Friday, November 9, 2012

Snow White

Mirror, mirror on the wall,
Who is the fairest of them all?
White threads - smooth, intricate bound,
Their warm embrace by black strands crowned;
Dark, deep waters - silky, smooth,
Entering in to quieten and soothe;
Capsules - small, shaped like a kite,
Silent thieves of breathe by night; or
Cliffs - majestic, towering, strong;
Freefalling the path along...
Tell me, mirror on the wall,
Which would you choose of them all?!

Thursday, August 23, 2012

Ten Little Indians


View from a lonely graveyard on a hill near the sea.







First there were ten
Now there are three
Everyone's gone
'cept two and me
















I have a room to clean and hair to wash, but since it has been so very long since I have felt the urge to blog, it seemed only right to give in to it.
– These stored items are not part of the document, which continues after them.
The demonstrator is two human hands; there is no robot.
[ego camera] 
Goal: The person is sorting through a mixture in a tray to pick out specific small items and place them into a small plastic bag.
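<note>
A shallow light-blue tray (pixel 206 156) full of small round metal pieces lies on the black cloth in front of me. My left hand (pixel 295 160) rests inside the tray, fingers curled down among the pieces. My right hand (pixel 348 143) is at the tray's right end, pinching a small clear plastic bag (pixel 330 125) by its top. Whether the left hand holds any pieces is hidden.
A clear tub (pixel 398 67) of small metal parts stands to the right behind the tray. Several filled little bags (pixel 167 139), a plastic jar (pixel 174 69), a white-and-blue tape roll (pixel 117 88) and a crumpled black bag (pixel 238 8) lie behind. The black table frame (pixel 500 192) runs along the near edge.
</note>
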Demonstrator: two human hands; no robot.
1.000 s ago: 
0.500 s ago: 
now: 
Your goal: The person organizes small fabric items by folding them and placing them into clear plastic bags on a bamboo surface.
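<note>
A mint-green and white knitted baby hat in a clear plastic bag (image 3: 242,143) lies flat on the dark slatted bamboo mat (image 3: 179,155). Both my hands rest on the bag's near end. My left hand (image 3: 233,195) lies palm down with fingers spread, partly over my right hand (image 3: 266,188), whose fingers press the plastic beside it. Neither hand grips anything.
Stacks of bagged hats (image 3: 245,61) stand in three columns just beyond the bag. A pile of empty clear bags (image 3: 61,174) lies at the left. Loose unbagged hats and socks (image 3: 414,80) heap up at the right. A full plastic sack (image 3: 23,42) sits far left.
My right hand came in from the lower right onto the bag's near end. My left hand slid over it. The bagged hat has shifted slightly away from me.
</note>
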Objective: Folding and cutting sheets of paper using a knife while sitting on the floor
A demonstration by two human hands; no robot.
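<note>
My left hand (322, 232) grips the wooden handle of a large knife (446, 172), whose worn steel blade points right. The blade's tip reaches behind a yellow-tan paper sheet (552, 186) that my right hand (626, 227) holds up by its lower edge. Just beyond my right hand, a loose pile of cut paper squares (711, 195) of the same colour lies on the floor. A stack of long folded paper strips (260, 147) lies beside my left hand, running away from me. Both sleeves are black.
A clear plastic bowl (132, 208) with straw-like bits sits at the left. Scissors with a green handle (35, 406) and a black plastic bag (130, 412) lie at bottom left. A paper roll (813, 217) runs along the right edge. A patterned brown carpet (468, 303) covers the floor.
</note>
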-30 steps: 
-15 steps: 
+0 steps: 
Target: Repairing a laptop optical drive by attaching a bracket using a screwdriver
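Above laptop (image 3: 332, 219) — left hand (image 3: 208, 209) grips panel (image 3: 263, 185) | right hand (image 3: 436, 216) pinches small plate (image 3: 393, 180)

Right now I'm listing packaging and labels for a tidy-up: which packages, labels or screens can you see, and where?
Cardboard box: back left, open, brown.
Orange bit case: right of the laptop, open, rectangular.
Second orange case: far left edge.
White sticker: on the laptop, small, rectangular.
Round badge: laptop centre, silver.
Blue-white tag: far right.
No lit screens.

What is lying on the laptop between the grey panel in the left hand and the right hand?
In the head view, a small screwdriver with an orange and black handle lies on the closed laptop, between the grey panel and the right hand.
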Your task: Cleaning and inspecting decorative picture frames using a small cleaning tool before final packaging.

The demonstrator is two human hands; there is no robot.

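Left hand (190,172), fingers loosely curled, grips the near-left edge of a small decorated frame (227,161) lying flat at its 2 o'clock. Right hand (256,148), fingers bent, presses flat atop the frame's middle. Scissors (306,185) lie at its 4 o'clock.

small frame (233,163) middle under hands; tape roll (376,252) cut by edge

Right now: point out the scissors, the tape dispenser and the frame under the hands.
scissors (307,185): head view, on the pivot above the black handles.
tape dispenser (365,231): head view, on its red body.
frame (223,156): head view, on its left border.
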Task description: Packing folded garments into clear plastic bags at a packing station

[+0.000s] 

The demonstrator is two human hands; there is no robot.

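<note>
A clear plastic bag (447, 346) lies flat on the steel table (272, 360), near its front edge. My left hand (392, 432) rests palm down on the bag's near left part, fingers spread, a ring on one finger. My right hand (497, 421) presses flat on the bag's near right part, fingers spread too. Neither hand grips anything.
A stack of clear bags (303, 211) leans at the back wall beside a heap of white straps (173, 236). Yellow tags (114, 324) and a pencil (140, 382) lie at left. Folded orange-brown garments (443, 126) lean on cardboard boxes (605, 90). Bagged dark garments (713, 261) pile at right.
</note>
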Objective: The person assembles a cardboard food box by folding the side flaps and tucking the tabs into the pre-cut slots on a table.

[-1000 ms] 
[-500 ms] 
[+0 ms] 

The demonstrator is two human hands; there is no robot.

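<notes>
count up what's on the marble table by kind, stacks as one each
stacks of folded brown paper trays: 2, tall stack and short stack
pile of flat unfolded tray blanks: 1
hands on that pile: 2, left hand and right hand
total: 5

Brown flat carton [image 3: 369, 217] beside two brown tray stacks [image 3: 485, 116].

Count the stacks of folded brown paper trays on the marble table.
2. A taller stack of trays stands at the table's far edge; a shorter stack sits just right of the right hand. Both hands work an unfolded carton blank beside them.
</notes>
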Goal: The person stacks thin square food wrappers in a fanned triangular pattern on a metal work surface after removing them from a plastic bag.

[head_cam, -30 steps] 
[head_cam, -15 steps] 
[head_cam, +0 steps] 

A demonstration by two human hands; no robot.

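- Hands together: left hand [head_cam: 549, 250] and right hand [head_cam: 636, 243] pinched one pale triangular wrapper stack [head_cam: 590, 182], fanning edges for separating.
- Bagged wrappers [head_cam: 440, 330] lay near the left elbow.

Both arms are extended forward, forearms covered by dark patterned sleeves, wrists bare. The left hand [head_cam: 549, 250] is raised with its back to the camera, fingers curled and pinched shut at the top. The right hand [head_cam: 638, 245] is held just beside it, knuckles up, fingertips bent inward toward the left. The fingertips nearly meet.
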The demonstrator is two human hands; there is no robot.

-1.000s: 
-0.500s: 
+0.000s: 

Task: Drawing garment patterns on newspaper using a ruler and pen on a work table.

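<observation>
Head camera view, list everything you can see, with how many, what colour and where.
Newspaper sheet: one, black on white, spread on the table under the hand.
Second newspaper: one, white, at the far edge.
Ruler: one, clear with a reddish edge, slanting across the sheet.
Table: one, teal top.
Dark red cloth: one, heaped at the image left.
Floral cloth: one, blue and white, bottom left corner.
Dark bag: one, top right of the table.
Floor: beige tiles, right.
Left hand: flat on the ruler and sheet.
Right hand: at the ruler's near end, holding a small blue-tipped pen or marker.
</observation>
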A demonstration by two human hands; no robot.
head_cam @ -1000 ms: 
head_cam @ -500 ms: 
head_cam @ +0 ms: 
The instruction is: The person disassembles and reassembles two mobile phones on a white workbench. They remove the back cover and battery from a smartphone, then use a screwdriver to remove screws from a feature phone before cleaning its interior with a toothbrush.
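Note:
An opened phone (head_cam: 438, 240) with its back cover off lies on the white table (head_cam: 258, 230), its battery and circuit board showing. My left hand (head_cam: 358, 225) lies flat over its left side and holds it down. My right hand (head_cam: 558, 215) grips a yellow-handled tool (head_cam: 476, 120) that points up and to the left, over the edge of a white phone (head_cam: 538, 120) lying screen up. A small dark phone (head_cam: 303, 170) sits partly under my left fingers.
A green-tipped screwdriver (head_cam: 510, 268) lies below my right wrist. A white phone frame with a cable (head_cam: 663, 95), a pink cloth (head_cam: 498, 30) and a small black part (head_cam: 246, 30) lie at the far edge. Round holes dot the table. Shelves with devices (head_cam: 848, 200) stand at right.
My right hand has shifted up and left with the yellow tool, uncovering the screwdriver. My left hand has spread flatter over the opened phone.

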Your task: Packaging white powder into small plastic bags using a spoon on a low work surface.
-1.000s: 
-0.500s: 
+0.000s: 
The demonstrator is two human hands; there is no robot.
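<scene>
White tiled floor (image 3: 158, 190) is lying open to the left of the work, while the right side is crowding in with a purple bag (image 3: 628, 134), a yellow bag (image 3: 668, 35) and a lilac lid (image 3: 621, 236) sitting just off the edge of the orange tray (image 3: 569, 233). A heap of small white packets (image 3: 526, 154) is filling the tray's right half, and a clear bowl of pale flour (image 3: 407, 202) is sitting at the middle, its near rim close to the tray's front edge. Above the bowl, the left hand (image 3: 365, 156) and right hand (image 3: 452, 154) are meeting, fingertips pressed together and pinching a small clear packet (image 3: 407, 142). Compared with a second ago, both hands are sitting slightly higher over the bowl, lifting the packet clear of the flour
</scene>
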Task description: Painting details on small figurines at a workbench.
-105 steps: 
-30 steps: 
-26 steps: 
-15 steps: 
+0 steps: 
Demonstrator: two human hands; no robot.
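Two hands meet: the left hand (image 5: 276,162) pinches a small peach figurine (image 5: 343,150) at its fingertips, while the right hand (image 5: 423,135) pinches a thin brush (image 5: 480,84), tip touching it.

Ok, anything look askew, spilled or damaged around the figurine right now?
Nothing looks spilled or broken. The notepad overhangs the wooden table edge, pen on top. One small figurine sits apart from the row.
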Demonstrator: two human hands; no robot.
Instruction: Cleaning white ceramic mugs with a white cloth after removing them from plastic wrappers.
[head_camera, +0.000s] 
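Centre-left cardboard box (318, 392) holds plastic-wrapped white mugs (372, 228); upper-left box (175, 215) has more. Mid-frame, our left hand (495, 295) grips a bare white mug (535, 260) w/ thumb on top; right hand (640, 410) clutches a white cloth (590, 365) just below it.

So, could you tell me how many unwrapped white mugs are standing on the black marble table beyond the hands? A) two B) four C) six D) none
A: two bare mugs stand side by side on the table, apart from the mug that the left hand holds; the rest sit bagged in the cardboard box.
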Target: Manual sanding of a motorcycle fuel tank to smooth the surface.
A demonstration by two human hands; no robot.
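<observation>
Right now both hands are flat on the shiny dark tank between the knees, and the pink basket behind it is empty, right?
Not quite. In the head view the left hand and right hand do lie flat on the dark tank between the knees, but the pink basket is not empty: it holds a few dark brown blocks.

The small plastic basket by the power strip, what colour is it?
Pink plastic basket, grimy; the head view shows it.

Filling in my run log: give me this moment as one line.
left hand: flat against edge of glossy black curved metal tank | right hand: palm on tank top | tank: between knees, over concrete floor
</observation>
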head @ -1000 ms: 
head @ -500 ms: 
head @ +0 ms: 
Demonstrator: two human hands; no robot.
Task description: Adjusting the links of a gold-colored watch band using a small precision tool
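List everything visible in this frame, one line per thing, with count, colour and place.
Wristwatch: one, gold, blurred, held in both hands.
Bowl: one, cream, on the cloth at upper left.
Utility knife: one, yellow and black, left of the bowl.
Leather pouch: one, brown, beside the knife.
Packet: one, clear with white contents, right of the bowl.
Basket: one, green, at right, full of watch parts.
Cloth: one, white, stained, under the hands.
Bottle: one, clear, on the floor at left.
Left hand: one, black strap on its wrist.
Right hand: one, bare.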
Two years have flown by, and I cannot help but think of the beginning when ten little Indians (not quite accurate, but following from the nursery rhyme) arrived in Big City, to experience a new way of life and see where it took us. And I remember, even further back in time, when five of the ten, during a whiz trip to Big City, after a long and ravenous search for a restaurant with a decent vegetarian menu and being forced to give away chocolate to a passing waif, settled for a Lebanese joint in Ca**ing Town, and laughed at how we would come back here, years in the future and fight to pay the bill. Back then, three units of Big City money, translated to such a large number of rupees it seemed such a waste to eat it all in one meal (at least it did to me)!

Time marched on, and some of the ten grew fatter and ponchier (I did) and some absorbed Big City style and panache (I'd like to think I did); we travelled, we danced, we took tons of photographs, we developed the dark circles and insomnia that the Wharf invariably brings, we lived in our little flats, mostly as satellites around the Wharf, and swapped awful landlord stories (Pijeon, not my present landlords of course, I mean my previous one) and made the best use of our time in Big City. We never went back to Ca**ing Town for dinner, but, well, by then we had found better places to dine at (and who has their first Big City dinner there anyway, right?).

And now the two years are over. The mass exodus from Big City began last month (well, actually it began six months ago with the first little Indian who answered the call of Lit). Most of the little Indians are moving on to new and exciting experiences always craved, or going in search of new and exciting experiences to crave.

I knew some of you better than others, but all of you hold a place in my memory and I will miss your faces around the Wharf. So thank you - for the fun, the food, a listening ear, a hug when needed, tips about departments and supervisors, being my travelmate, taking an awesome fb profile picture, keeping a transcript of the Cluedo game, being my partner getting through exams, being an awesome flatmate, being a hospitable neighbour, helping me figure out Rita Ora lyrics ("Let's party and whaaaat?"), being an oasis of home abroad and just generally, being around and making the transition to Big City life a lot easier! Good luck with Lit, Marriage, Entrepreneurship, Policy, Singland and/or the Great Unknown and I hope our paths cross again in the future!